I made 36 toothpicks of green olives, mozzarella and half tomatoes served with pesto on the side. A good pesto will list the percentage of basil, and will not contain potato or any oil but olive oil, or any nut but pine nuts. Amusingly enough, the best pesto I found was a French brand (Gault-Millau) — all of the Italian imports had cheaper replacement ingredients at the same price! I had some fresh basil, so I chopped it up and added it to make super-premium pesto, which is a totally cheating way to make your store-bought pesto look home-made.

The mozzarella was not just real mozzarella, but real REAL mozzarella.
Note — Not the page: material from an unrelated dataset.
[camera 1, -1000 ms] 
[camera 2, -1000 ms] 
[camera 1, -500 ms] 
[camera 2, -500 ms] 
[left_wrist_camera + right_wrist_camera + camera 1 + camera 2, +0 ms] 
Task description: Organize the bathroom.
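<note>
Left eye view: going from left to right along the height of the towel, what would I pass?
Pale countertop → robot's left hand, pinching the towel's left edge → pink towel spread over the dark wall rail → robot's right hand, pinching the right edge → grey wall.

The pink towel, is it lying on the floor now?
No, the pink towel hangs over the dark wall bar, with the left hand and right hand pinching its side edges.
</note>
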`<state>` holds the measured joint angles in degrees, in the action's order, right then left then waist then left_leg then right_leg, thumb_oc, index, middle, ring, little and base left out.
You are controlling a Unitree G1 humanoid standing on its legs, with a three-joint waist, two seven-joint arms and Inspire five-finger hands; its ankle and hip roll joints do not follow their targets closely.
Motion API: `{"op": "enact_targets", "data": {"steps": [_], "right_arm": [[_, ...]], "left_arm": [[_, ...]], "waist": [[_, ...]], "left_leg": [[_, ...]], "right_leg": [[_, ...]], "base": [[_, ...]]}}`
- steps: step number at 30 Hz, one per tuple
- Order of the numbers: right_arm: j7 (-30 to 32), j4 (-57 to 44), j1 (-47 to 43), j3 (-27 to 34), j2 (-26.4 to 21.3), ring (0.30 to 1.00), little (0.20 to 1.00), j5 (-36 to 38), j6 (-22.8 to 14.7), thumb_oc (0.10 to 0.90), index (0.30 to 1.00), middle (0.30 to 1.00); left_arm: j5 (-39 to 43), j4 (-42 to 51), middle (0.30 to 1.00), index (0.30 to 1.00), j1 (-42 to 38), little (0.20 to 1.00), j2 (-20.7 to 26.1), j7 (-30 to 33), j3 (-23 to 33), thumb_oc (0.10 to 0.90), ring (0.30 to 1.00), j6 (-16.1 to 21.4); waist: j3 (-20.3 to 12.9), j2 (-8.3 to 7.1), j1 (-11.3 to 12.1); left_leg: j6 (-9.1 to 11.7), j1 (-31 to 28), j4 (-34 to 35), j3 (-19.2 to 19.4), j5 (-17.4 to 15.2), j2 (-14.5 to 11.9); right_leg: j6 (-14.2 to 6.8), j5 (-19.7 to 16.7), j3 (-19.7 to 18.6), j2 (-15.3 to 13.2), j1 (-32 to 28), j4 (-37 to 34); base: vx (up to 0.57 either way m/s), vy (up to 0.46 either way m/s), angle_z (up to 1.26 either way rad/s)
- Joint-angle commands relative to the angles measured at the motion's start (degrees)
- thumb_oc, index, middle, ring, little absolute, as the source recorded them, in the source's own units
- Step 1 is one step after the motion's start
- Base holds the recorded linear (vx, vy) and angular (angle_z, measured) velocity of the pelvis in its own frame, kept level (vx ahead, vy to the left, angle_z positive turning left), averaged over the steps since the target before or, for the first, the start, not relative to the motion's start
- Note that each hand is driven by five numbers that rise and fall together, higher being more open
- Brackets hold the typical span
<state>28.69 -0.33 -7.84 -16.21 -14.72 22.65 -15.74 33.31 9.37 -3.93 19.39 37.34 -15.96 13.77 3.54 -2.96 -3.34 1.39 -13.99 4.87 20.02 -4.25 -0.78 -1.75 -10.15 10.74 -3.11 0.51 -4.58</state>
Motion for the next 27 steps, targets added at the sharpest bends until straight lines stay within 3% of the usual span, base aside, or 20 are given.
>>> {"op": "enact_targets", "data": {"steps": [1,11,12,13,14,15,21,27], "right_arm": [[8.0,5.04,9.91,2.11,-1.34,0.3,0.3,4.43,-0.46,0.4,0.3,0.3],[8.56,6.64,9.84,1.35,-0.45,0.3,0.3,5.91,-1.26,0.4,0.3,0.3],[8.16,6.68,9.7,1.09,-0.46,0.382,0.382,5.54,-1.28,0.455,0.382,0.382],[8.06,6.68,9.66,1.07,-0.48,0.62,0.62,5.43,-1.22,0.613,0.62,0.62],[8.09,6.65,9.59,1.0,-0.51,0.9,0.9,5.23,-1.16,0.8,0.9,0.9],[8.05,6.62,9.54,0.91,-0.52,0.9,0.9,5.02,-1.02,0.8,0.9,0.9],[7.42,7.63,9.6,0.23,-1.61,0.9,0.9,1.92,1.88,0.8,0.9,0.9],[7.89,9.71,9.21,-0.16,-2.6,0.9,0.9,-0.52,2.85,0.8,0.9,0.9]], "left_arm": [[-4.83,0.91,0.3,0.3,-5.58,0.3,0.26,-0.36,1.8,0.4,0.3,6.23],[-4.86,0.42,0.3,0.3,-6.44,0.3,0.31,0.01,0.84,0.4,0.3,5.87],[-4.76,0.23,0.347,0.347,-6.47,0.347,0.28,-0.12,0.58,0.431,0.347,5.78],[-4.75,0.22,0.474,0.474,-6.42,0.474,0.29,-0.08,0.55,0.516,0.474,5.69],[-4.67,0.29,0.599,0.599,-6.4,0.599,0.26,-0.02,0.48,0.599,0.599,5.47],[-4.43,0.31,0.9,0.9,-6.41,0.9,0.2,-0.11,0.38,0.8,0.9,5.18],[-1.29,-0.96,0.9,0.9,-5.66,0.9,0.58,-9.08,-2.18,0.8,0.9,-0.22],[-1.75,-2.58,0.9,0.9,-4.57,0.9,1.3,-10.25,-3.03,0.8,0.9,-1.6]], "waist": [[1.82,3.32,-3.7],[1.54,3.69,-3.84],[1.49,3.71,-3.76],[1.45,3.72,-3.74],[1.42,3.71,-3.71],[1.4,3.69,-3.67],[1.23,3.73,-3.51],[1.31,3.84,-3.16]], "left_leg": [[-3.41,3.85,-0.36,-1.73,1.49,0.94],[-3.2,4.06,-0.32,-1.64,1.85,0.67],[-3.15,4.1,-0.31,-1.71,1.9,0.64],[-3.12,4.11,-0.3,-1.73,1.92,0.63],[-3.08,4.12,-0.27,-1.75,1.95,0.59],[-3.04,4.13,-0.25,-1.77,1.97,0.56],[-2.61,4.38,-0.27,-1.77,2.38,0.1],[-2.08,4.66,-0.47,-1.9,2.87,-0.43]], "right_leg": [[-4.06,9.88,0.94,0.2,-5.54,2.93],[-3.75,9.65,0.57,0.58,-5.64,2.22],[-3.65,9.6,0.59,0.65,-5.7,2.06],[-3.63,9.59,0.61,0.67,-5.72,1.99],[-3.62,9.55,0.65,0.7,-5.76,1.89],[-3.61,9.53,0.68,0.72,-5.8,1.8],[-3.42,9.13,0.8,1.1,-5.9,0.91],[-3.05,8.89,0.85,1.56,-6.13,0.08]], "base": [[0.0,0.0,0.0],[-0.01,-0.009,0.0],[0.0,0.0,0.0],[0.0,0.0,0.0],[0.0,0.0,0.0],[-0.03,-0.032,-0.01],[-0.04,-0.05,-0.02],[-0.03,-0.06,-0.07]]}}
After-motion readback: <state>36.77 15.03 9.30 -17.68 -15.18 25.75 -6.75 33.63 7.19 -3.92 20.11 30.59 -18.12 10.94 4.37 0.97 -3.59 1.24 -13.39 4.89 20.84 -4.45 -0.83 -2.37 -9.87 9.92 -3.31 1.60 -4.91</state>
I found a little place that sells mozzarella da bufala, which means that it’s not made from cow milk.

And finally, grilled chicken skewers with satay sauce or teriyaki sauce. I had to borow the indoor electric grill, but it was so nice to use that I might end up getting one of my own.

The Italians also brought a zucchini tart, three spaghetti pies, which are delicious and can be eaten with the fingers, and a tuna spread (a family recipe!)

We were seven in total, and barely made a dent on the food. This part is my favourite, the conversation therapy. I like these people, the wine was nice and the ambiance was very warm. It feels really good — quite an accomplishment.

In conclusion, some of us took the leftovers to a picnic on the Pont des Arts the next day, which was much the same thing but with singing German students.